## INSTRUCTIONS TO FOLLOW
Of the entries below, return exactly those lines that fall between the one containing "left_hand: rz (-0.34" and the one containing "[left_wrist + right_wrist", the two end lines included.

## Records from a data source

* * * * *

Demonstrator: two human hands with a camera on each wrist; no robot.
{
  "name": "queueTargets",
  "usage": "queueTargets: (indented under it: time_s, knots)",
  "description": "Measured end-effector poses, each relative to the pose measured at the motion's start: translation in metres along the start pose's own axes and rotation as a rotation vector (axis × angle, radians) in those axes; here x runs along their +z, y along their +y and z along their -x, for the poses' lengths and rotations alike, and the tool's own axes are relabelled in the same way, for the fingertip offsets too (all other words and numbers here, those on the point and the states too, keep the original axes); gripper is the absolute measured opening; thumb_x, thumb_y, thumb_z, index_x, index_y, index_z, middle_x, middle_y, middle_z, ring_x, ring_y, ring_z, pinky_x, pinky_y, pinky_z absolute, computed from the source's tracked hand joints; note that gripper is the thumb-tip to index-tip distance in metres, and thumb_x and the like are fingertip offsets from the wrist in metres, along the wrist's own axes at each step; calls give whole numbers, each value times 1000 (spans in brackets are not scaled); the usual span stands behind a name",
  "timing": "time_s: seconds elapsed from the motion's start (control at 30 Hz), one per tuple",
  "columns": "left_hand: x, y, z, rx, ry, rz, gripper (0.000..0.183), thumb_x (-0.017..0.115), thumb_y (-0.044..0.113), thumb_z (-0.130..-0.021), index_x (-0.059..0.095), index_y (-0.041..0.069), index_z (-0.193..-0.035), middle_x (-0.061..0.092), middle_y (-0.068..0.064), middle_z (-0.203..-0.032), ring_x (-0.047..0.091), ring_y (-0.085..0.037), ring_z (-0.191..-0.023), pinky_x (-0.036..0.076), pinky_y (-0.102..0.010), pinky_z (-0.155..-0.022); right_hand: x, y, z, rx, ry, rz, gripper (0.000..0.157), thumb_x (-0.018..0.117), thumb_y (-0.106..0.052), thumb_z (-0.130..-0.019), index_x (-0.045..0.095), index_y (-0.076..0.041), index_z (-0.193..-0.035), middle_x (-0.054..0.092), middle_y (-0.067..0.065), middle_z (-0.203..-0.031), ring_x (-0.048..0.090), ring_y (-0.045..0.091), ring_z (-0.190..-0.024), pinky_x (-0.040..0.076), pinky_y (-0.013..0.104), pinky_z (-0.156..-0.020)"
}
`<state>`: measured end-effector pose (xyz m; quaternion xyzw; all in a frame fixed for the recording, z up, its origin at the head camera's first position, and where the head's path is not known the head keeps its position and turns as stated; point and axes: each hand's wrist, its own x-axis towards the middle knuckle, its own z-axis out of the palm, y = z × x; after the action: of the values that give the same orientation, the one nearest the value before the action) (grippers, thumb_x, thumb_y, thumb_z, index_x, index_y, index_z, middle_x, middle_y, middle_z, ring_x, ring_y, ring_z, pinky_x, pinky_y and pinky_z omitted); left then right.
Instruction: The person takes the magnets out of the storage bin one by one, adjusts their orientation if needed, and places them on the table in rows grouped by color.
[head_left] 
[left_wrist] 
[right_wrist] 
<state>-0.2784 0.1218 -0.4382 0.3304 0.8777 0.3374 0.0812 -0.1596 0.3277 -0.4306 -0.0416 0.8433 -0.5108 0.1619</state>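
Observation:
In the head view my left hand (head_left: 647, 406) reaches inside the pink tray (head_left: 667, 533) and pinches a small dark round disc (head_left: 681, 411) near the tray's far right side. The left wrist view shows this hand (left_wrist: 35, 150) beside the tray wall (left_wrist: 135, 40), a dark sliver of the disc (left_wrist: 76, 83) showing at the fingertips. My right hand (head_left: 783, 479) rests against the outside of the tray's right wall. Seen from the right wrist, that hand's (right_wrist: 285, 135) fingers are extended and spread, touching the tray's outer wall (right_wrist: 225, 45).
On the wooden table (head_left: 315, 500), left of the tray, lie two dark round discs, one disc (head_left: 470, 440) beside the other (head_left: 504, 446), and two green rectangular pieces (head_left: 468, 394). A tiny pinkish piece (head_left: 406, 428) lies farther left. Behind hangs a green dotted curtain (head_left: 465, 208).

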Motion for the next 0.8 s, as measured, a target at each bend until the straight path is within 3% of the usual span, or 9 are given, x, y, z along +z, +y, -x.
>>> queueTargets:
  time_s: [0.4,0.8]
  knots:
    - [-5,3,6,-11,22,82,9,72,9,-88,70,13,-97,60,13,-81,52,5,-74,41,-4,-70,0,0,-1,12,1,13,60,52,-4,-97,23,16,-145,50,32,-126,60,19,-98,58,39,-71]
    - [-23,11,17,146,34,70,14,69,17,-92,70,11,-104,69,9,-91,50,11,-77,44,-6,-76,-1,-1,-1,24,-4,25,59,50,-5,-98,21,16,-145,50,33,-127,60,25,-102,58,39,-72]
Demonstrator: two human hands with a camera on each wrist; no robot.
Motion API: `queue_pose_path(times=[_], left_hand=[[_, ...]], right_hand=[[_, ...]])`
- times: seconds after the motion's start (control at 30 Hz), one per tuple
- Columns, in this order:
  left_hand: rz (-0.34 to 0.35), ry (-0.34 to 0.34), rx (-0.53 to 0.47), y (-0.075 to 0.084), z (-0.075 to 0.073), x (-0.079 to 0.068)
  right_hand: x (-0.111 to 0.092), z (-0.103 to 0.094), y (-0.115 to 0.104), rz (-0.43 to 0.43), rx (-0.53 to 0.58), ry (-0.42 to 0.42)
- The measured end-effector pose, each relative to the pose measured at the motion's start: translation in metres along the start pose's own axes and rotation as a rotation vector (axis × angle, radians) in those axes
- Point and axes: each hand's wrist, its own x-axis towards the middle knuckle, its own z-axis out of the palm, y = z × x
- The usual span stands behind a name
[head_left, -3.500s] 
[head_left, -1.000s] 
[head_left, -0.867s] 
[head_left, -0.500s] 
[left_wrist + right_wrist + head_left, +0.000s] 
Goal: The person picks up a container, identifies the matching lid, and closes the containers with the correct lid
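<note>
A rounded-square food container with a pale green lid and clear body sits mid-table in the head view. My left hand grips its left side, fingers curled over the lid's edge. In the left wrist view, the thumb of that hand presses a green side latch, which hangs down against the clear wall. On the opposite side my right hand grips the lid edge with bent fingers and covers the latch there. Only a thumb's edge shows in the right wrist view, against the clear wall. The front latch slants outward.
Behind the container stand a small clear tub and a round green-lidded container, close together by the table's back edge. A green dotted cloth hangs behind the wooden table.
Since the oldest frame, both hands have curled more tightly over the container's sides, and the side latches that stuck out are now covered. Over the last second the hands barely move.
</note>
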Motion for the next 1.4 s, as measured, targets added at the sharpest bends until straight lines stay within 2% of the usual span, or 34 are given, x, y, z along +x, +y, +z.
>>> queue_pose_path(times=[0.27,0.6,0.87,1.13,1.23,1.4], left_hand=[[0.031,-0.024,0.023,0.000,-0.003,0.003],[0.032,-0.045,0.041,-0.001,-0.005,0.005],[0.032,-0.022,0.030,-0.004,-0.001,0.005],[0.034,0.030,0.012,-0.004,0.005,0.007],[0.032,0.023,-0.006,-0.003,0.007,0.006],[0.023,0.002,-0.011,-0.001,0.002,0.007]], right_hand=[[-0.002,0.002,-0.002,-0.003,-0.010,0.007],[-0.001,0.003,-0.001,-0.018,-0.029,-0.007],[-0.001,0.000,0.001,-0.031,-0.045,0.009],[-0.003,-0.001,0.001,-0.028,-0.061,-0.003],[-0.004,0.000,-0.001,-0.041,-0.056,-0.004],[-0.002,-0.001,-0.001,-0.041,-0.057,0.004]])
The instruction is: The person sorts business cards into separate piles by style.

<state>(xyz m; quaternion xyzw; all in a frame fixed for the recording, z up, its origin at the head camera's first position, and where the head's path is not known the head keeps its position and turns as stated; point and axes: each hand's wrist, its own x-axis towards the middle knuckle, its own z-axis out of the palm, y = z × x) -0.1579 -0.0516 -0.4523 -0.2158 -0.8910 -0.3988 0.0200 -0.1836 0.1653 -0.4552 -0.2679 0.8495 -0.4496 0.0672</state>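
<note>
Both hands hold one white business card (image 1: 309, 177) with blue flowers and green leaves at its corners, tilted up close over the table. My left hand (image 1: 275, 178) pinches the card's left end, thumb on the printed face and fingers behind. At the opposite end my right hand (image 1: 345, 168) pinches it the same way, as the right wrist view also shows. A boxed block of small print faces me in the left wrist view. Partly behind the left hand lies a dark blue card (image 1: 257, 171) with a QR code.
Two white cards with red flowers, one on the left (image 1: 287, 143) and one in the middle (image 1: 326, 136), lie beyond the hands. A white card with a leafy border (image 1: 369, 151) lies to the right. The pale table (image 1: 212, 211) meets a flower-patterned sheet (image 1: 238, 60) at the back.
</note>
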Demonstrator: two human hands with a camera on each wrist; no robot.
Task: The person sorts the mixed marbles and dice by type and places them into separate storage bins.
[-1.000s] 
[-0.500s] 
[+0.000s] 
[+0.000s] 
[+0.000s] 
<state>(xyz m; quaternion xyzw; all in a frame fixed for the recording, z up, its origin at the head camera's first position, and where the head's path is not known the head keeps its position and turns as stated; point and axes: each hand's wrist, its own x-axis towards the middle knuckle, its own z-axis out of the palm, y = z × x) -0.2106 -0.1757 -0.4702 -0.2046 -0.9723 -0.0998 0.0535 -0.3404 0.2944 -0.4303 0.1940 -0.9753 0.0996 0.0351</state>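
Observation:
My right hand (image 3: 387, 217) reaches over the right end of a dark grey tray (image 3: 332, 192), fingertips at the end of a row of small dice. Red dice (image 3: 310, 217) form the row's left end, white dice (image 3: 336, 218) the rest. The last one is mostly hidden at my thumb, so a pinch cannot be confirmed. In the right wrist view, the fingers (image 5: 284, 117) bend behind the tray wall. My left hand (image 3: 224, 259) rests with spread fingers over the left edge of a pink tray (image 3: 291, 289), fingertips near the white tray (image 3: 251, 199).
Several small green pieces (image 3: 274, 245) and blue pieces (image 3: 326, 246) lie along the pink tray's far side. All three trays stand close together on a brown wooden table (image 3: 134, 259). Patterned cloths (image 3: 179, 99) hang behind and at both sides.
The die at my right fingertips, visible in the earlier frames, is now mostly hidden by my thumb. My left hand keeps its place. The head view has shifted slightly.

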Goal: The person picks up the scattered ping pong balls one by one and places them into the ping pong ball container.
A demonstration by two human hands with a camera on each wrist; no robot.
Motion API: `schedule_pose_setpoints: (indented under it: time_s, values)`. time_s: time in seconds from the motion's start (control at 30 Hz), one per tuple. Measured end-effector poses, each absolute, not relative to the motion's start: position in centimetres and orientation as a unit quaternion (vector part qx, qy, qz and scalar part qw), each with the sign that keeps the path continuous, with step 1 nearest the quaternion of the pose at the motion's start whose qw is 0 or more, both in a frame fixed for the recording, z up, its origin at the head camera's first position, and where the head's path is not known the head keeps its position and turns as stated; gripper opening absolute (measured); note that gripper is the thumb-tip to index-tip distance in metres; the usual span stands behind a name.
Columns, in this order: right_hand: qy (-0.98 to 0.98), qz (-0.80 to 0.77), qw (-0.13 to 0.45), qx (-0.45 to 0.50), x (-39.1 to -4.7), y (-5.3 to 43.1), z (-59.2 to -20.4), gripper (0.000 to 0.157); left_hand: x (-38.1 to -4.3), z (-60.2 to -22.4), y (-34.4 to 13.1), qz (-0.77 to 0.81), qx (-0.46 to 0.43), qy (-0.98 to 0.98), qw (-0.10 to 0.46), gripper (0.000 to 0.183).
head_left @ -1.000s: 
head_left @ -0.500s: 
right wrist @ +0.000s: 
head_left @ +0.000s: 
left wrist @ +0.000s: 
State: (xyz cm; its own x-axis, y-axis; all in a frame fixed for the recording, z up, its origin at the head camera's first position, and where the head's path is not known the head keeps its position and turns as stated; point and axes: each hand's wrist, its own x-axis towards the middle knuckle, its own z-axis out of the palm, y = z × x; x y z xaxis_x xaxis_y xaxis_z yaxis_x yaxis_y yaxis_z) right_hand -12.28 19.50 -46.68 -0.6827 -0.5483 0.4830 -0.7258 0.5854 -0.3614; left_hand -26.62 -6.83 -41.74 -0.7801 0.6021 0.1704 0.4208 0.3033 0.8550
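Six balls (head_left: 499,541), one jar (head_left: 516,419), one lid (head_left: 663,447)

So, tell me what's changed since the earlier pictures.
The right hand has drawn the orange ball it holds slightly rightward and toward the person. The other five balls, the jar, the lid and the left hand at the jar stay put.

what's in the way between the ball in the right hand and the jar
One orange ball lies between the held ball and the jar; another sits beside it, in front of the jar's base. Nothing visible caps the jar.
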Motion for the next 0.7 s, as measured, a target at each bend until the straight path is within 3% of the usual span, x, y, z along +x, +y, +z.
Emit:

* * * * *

## RESPONSE AREA
  left_hand: rz (-0.34 to 0.35), ry (-0.34 to 0.34), rx (-0.53 to 0.47), y (-0.075 to 0.084), z (-0.075 to 0.073), x (-0.079 to 0.068)
  right_hand: x (-0.111 to 0.092), z (-0.103 to 0.094), y (-0.115 to 0.104), rz (-0.43 to 0.43), rx (-0.53 to 0.58), ry (-0.42 to 0.42)
- The measured end-effector pose, each relative to the pose measured at the motion's start: translation in metres along the start pose's own axes and rotation as a rotation vector (axis × angle, radians) in those axes
- Point and axes: each hand's wrist, its own x-axis towards the middle knuckle, its own z-axis out of the palm, y = z × x
- The usual span stands behind a name
[head_left, -3.500s] 
[head_left, -1.000s] 
[head_left, -0.867s] 
[head_left, -0.500s] 
[left_wrist + right_wrist + head_left, +0.000s] 

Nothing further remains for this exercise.